Back pain in the elderly – non-surgical options

In this episode of PodMD, experienced Brain and Spinal Surgeon Dr Ameya Kamat will be discussing the topic of back pain in the eldery – non-surgical options, including how the approach in managing pain is different for these patients, the risks of leaving it untreated, the non-surgical options, the role of complementary therapies, when a GP should refer and more.


  • Transcript
    Please note this is a machine generated transcription and may contain some errors.
    *As always, all in this PODMD podcast is intended for health professionals and the comments are of a general nature.

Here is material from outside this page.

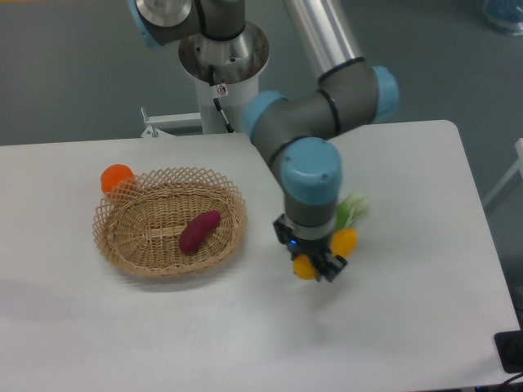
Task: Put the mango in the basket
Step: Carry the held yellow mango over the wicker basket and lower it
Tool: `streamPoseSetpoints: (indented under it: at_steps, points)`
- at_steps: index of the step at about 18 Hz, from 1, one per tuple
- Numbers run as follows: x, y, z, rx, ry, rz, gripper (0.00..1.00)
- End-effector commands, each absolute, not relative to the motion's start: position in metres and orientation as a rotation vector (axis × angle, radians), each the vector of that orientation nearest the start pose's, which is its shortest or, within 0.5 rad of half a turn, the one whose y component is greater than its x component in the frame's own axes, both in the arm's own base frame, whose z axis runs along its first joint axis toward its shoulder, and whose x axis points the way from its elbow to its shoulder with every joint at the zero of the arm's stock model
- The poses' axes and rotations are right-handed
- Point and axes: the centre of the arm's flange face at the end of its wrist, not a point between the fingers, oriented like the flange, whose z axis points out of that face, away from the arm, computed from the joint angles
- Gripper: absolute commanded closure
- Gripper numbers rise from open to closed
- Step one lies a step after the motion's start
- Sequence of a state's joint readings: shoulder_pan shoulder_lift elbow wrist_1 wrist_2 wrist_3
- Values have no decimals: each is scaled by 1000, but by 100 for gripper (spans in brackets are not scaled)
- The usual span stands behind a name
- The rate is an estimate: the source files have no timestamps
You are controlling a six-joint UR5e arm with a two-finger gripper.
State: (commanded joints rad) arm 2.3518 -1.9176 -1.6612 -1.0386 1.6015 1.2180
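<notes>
Mango [325, 253] is hanging in the gripper [317, 263], clear of the white counter [409, 327] and just to the right of the wicker basket [170, 222]; I am seeing only its two yellow-orange ends poking out either side of the closed fingers, so I am judging the hold to be across the middle of a smooth, rounded fruit. That is what I am worrying about: a slick skin pinched at its widest part could be slipping or swivelling as I am swinging it across, and a drop from here would be landing on the counter short of the rim. I am also watching the open lattice rim, since a low approach could be catching it and shoving the light basket. Inside, the purple tuber [199, 231] is lying near the centre, so a release right above it could be sending the mango rolling. Behind the arm a green leafy thing [353, 208] is lying on the counter, and the round orange fruit [116, 177] is sitting against the basket's far left edge.
</notes>
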Motion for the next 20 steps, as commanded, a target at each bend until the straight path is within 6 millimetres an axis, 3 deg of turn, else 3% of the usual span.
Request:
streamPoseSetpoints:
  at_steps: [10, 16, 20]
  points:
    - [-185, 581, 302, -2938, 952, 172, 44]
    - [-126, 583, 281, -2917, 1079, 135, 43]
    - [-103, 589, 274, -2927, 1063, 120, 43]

Information given is not intended as specific medical advice pertaining to any given patient. If you have a clinical issue with one of your patients please seek appropriate advice from a colleague with expertise in the area.

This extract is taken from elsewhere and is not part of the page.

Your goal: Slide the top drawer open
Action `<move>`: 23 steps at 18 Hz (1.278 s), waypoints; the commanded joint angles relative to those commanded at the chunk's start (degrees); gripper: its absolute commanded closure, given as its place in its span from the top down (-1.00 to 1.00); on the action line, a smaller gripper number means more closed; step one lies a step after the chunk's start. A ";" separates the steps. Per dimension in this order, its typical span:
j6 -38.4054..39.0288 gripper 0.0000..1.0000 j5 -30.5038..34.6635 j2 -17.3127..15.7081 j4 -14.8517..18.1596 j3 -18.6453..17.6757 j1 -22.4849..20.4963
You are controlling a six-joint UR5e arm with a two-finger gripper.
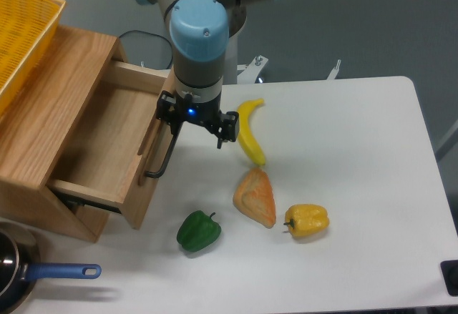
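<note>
Now the drawer (107,149) is pulled a good way out of the cabinet (50,106), and its bare wooden bottom can be seen. The gripper (195,122) is set over the far end of the black handle (163,158); whether its fingers are shut on the bar cannot be told. Just beside the gripper, away from the drawer, a banana (247,131) is lying. If the drawer is pulled further, the banana could be bumped, or the handle could slip out.

light oak top drawer (100,149), black handle (161,160), yellow banana (248,131), green pepper (198,231), seemingly yellow mesh basket (21,35).
</note>
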State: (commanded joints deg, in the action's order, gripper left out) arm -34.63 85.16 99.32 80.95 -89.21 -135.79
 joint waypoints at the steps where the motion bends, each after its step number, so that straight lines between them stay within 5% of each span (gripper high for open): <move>1: -0.09 1.00 0.70 0.00 -0.09 0.00 -0.18; 23: -2.81 1.00 0.45 -1.67 0.70 0.09 -3.34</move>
State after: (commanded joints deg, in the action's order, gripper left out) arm -37.44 85.61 97.65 81.65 -89.12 -139.13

    Today I’d like to welcome to the PodMD studio Dr Ameya Kamat

    Dr Ameya Kamat is an experienced Brain and Spinal Surgeon, specialising in the surgical treatment of conditions involving the brain, spine, and peripheral nerves. Dr Kamat consults at various locations across Victoria, including Mulgrave and Moorabbin.

    Dr Kamat embarked on his medical career by receiving his Fellowship in Neurosurgery in 2019. He furthered his studies by earning a Masters in Medicine (Neurosurgery) degree in Cape Town, South Africa in 2020. Following this, Dr Kamat then pursued a Complex Spine Fellowship at Macquarie University Hospital in Sydney, where he honed his skills. In recognition of his accomplishments, Dr Kamat was awarded a Fellowship of the Royal Australasian College of Surgeons in 2023.

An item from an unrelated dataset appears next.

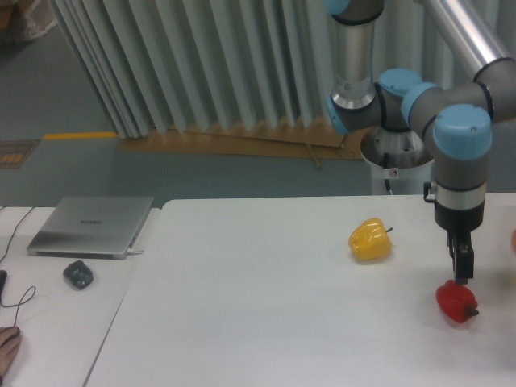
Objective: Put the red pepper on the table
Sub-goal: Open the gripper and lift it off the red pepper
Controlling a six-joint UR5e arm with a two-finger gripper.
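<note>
At the far left, on a smaller white desk [56, 322] beside the main surface, a closed silver laptop [90, 226] lies flat with a small dark computer mouse [78, 275] just in front of it, and thin dark cables trail along that desk's left edge. The large plain white worktop [266, 314] fills the middle and right. Toward its back right part sits a glossy yellow bell pepper [370, 239]. Further right, near the right edge, the small glossy red bell pepper [456, 301] rests on the worktop, its short dark stem pointing right. The arm's dark two-finger hand [462, 274] hangs straight down just above the red pepper, its tips clear of the fruit and holding nothing; the fingers look close together, though their gap cannot be told.
</note>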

    Today, we’ll be discussing the topic of back pain in the elderly – non-surgical options.

    *We do hope you enjoy this podcast but please remember that the advice here is of a general nature and is not intended as specific advice about a given patient. The views and opinions expressed in this podcast are those of the doctor, not PodMD.
    If you do have a patient on whom you require specific advice, then please seek advice from a colleague with appropriate expertise in that area.

    Ameya, thanks for talking with us on PodMD today.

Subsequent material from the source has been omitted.